(Provided entries Opens)

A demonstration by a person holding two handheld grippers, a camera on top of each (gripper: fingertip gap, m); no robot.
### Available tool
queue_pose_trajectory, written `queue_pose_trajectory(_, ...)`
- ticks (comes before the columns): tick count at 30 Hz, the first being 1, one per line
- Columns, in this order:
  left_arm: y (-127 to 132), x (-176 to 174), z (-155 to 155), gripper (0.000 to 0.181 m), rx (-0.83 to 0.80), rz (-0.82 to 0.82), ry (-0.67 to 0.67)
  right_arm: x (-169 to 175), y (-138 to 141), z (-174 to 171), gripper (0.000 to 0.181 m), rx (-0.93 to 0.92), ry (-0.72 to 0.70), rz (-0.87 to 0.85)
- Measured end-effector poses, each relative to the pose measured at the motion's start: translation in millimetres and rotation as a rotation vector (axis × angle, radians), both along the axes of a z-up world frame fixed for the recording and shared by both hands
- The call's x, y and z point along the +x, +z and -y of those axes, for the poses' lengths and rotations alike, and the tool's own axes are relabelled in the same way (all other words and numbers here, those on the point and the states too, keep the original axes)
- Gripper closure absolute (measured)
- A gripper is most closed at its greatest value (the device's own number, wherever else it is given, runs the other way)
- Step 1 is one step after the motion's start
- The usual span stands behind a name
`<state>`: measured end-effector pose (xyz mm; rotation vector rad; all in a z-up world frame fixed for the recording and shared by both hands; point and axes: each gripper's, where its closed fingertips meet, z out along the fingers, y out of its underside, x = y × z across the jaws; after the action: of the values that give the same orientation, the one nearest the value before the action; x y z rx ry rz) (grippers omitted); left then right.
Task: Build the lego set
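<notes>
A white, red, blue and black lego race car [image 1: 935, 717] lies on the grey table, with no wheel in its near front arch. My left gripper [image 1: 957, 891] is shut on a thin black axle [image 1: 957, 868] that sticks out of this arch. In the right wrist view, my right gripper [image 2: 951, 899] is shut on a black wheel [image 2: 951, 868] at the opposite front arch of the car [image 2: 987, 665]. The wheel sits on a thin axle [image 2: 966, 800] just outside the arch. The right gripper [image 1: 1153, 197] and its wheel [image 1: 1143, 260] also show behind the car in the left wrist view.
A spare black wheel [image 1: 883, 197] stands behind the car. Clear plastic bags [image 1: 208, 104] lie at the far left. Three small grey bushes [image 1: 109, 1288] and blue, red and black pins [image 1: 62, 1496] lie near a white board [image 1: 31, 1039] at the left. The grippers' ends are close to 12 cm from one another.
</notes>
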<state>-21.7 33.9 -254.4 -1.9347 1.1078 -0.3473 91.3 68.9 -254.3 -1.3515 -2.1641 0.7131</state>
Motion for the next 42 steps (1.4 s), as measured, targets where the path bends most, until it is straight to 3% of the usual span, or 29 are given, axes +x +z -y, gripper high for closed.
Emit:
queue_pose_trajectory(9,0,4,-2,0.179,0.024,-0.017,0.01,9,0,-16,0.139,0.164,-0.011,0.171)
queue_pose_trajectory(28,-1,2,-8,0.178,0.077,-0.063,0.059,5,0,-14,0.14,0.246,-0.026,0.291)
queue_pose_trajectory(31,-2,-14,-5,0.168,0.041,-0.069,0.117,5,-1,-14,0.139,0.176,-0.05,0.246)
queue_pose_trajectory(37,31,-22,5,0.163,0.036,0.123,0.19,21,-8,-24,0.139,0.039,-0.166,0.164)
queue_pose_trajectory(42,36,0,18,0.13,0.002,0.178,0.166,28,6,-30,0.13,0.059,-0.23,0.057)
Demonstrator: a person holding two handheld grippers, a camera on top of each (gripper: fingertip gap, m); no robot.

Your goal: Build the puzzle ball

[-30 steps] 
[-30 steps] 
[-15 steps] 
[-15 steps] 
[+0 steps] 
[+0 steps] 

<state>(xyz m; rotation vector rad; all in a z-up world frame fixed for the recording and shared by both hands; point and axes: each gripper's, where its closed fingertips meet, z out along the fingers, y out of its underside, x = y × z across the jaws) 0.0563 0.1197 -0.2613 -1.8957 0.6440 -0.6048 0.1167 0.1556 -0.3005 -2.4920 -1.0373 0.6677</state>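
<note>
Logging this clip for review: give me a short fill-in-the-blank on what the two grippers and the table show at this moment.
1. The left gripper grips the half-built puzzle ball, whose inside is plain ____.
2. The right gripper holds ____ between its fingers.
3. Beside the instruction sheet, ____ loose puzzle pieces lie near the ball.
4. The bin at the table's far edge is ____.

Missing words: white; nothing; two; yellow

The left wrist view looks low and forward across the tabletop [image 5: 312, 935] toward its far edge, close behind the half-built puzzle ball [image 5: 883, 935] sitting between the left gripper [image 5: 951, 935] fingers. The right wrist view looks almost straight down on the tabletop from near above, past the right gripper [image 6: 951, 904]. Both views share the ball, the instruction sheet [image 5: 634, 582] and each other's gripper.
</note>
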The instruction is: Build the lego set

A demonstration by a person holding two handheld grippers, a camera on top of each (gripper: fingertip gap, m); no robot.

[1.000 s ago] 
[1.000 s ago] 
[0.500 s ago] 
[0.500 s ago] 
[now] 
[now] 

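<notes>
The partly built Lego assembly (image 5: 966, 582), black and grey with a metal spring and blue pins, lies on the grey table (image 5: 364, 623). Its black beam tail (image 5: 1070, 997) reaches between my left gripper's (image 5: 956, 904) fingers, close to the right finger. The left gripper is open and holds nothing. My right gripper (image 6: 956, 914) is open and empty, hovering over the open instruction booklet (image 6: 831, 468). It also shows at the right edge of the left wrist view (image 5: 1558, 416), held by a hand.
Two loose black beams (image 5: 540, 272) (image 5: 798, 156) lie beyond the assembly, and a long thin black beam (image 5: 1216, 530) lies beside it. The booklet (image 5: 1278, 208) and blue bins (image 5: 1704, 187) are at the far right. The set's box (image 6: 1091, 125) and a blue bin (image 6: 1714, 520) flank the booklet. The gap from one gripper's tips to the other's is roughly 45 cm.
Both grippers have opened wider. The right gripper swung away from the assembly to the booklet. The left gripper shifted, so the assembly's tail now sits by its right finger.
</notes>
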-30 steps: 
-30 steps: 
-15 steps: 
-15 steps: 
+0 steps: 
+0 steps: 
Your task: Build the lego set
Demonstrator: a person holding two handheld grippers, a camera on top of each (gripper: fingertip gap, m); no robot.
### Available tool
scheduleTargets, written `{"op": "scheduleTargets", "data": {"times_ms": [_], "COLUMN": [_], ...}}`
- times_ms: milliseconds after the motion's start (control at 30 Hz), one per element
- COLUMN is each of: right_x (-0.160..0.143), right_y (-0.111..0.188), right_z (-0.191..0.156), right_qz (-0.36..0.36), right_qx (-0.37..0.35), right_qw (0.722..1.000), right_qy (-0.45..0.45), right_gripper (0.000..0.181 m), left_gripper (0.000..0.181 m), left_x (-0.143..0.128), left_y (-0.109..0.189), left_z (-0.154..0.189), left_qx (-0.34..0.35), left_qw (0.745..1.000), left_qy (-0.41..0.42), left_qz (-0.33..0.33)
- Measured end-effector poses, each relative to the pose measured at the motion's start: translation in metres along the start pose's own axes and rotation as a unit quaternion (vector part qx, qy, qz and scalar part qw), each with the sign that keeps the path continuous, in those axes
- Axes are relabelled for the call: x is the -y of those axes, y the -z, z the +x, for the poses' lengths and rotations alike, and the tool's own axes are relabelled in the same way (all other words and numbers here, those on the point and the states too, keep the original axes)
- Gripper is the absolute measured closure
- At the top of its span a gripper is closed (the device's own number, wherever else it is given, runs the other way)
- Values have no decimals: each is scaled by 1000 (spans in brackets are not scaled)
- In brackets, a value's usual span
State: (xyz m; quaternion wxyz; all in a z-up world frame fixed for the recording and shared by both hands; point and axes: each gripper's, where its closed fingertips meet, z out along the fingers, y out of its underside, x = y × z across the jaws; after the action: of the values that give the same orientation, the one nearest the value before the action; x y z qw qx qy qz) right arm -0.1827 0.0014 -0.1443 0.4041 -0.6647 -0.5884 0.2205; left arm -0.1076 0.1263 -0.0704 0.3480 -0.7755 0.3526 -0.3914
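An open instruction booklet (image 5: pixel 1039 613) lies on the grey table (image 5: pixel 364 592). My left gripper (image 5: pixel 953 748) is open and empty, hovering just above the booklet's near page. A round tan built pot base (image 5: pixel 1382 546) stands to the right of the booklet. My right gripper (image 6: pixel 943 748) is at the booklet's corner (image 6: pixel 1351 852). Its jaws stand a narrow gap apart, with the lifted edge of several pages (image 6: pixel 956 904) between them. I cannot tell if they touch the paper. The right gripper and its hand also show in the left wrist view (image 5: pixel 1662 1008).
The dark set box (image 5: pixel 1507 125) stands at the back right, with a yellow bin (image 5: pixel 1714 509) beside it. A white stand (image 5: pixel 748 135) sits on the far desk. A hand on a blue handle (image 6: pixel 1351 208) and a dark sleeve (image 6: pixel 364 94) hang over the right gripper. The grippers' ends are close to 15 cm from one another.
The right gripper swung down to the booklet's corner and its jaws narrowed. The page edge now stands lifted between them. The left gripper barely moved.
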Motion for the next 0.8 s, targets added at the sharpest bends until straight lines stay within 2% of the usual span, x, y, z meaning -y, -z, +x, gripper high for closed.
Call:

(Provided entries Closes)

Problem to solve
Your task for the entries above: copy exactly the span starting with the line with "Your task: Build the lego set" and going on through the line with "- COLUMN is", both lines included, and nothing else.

Answer section
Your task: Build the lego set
Demonstrator: a person holding two handheld grippers, a camera on top of each (gripper: fingertip gap, m); no robot.
### Available tool
scheduleTargets, written `{"op": "scheduleTargets", "data": {"times_ms": [_], "COLUMN": [_], ...}}`
- times_ms: milliseconds after the motion's start (control at 30 Hz), one per element
- COLUMN is each of: right_x (-0.160..0.143), right_y (-0.111..0.188), right_z (-0.191..0.156), right_qz (-0.36..0.36), right_qx (-0.37..0.35), right_qw (0.722..1.000), right_qy (-0.45..0.45), right_gripper (0.000..0.181 m), left_gripper (0.000..0.181 m), left_x (-0.143..0.128), left_y (-0.109..0.189), left_z (-0.154..0.189), left_qx (-0.34..0.35), left_qw (0.745..1.000), left_qy (-0.41..0.42), left_qz (-0.33..0.33)

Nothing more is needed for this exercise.